This is the Final Report results of the scan they did on his admission to the ER.
******* Please note that my explanations of things like bilirubin are from a non-professional point of view. If there is a problem you are researching for yourself or a loved one, please do more research and consult your doctor.
They found a 5 x 5-inch mass causing havoc in my son's body.
Findings:
There is a large low-density mass that is centered in the mesentery this extends into the right lobe of the liver as well as the left lobe of the liver and extends and compresses the right kidney and extends into the retroperitoneal and prevertebral soft tissues this mass measures up to 12.5 cm in the AP diameter and 11.7 cm in the craniocaudal dimension. This mass is causing significant intrahepatic delayed ductal dilation. The pancreas appears to be displaced inferiorly.
The IVC is compressed. (Of course, we didn’t understand this at the time, but this fact will be Mathew’s nemesis.)
There is a trace right-sided pleural effusion noted.

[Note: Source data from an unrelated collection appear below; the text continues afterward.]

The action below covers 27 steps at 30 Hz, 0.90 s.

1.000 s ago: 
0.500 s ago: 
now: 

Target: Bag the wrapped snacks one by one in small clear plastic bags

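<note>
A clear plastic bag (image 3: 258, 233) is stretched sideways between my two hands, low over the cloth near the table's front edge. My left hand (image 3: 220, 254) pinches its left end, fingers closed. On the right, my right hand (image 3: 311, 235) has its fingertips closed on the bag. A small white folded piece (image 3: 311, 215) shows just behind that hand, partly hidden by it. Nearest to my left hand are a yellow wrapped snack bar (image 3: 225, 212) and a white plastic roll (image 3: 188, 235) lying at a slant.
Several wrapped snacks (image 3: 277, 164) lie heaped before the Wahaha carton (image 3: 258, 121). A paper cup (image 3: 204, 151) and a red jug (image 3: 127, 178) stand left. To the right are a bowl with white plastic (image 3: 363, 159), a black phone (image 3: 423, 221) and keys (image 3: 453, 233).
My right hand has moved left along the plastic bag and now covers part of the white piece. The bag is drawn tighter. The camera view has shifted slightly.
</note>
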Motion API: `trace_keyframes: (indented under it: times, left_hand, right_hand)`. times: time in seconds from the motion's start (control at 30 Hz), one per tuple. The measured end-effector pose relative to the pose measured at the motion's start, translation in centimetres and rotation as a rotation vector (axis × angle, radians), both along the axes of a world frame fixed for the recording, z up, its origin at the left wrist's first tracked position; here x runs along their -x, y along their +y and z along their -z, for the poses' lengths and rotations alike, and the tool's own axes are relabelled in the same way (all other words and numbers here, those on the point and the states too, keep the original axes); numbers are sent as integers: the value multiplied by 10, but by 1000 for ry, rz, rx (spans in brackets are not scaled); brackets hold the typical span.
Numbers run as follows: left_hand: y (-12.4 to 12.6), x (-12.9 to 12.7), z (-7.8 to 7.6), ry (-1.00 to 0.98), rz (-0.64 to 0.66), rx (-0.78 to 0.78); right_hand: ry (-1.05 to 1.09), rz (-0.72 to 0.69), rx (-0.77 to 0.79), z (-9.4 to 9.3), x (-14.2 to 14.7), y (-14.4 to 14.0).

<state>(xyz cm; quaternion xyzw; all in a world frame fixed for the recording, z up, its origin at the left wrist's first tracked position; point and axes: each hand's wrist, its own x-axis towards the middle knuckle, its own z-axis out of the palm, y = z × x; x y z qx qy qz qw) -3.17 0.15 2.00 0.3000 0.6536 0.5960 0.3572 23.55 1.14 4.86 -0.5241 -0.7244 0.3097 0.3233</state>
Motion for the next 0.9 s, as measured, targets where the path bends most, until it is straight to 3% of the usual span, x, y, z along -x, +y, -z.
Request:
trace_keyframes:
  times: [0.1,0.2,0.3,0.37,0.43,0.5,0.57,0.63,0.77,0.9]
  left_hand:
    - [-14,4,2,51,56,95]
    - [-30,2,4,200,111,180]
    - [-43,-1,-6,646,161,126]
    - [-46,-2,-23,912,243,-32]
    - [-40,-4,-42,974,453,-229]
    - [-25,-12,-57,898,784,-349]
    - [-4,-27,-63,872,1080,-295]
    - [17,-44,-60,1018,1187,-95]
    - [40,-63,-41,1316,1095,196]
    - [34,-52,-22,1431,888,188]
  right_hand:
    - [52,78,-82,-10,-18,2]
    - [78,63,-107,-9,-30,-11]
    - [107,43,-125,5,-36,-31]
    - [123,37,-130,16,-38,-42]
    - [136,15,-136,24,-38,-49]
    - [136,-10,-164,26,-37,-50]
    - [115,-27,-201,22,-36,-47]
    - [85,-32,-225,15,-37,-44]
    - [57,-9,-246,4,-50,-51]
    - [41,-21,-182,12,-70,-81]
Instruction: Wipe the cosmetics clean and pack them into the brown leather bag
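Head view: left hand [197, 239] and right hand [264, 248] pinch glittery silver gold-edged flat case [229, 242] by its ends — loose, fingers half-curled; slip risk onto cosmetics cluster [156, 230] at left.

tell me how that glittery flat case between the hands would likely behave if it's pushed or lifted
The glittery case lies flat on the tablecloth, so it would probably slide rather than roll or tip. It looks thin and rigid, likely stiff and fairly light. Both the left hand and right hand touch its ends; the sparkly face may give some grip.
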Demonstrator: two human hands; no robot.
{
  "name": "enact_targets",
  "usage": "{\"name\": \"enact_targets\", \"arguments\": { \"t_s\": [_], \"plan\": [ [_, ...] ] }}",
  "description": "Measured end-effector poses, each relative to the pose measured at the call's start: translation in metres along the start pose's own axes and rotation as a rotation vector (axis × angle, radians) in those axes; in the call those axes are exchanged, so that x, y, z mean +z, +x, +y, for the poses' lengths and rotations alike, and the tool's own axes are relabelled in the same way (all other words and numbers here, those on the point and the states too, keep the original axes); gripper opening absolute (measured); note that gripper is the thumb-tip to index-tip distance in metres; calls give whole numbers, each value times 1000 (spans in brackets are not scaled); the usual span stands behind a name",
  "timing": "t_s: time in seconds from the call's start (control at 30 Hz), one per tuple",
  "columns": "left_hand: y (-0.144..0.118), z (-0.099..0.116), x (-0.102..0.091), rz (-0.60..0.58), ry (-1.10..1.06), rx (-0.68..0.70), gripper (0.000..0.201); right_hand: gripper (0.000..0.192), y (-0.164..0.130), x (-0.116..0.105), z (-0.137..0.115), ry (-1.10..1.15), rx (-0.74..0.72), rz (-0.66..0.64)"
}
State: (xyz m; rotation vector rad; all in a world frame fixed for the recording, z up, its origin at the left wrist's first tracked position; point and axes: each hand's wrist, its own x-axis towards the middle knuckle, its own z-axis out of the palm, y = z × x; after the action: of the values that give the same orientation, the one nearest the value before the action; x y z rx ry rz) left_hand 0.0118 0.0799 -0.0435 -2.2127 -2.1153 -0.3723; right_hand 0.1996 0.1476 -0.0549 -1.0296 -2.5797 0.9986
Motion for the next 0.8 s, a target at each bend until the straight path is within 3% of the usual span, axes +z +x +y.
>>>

The mass appears to compress and possibly invade the right kidney.
There is more, but this gives you an idea.
While I am being technical, I will mention that Mathew’s lab work on his admission date had his bilirubin at 7.5.
FYI Bilirubin is a reddish yellow pigment made during the normal breakdown of red blood cells. Normal levels vary slightly from lab to lab; they range from about 0.2 – 1.2 mg/dL.
In Mathew’s case, his bile ducts were blocked and his liver invaded by the tumor causing the high bilirubin. This was the reason for his red urine.